EXERCISE | Go to the line holding "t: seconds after" in the data below and repeat it exactly, then each line after it up to and including the one holding "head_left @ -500". Omit pictures.

RAW DATA |
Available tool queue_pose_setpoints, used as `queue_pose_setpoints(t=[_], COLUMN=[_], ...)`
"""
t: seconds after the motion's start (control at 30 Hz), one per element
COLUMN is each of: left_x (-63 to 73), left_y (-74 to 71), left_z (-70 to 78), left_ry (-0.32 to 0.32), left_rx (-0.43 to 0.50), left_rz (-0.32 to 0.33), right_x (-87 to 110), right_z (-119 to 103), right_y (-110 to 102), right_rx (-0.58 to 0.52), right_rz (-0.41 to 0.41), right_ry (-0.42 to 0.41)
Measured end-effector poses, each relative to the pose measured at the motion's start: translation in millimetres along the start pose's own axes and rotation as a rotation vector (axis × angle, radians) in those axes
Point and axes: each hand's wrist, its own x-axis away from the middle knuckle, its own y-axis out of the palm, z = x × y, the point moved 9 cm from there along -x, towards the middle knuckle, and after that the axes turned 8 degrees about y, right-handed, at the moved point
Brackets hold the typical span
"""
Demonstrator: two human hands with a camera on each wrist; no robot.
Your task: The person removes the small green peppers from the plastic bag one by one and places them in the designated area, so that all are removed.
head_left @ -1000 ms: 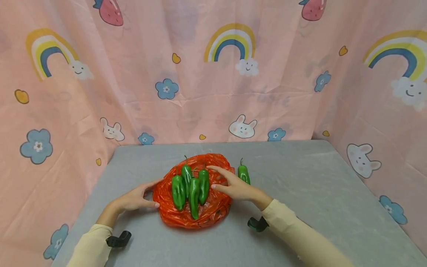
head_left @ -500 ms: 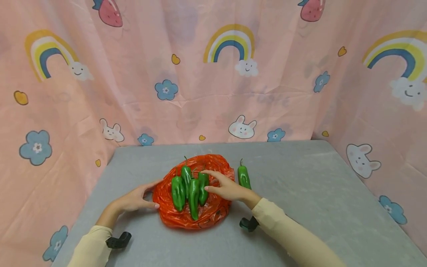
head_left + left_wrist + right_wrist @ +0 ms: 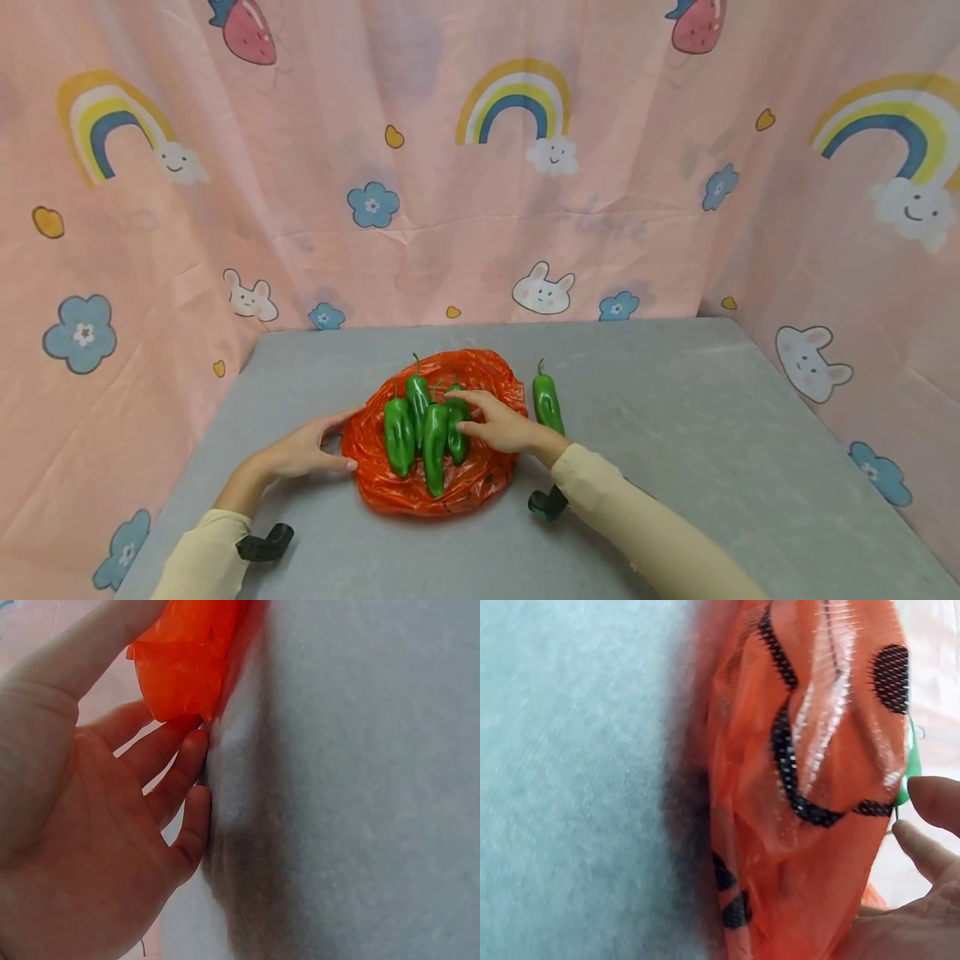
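Several green peppers [image 3: 434,450] lie side by side on a crumpled red-orange plastic bag [image 3: 480,492]. My left hand [image 3: 303,448] is at the bag's left edge, fingers and thumb spread apart. In the left wrist view its relaxed fingers reach behind a fold of the bag [image 3: 180,667], their tips near the tabletop. My right hand [image 3: 498,422] reaches over the bag from the right, fingers above the rightmost pepper [image 3: 457,442] and thumb beside it. In the right wrist view, fingertips [image 3: 915,840] are by the pepper's green end [image 3: 911,769]; the bag hides most of it.
A lone green pepper [image 3: 547,402] lies on the grey table [image 3: 675,433] right of the bag, beyond the right wrist. A pink patterned curtain [image 3: 450,250] surrounds the table's back and sides. Black wrist devices [image 3: 266,542] sit under both sleeves.
My right hand has moved left and slightly down, from the bag's right part to over the rightmost pepper on it. The left hand and the peppers have stayed in place.
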Motion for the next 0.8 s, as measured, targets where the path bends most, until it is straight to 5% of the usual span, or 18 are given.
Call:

TASK ANSWER |
t: seconds after the motion's start (control at 30 Hz), one per element
COLUMN is each of: left_x (-63 to 73), left_y (-74 to 71), left_z (-70 to 78), left_ry (-0.32 to 0.32), left_rx (-0.43 to 0.50), left_rz (-0.32 to 0.33), right_x (-87 to 110), right_z (-119 to 103), right_y (-110 to 102), right_rx (-0.58 to 0.52), right_rz (-0.41 to 0.41), right_ry (-0.42 to 0.41)
Measured end-effector poses, each relative to the pose measured at the motion's start: translation in millimetres along the start pose's own axes and rotation as a rotation vector (axis × angle, radians) in those axes
Point and axes: each hand's wrist, its own x-axis away from the middle knuckle, its own y-axis out of the palm, z = x × y, the point moved 9 cm from there along -x, towards the middle knuckle, and after that the axes turned 8 degrees about y, right-handed, at the moved point
Brackets hold the typical span
"""
Demonstrator: two human hands with a camera on each wrist; no robot.
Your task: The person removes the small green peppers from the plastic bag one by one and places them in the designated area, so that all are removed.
head_left @ -1000 ms: 
head_left @ -500 ms: 

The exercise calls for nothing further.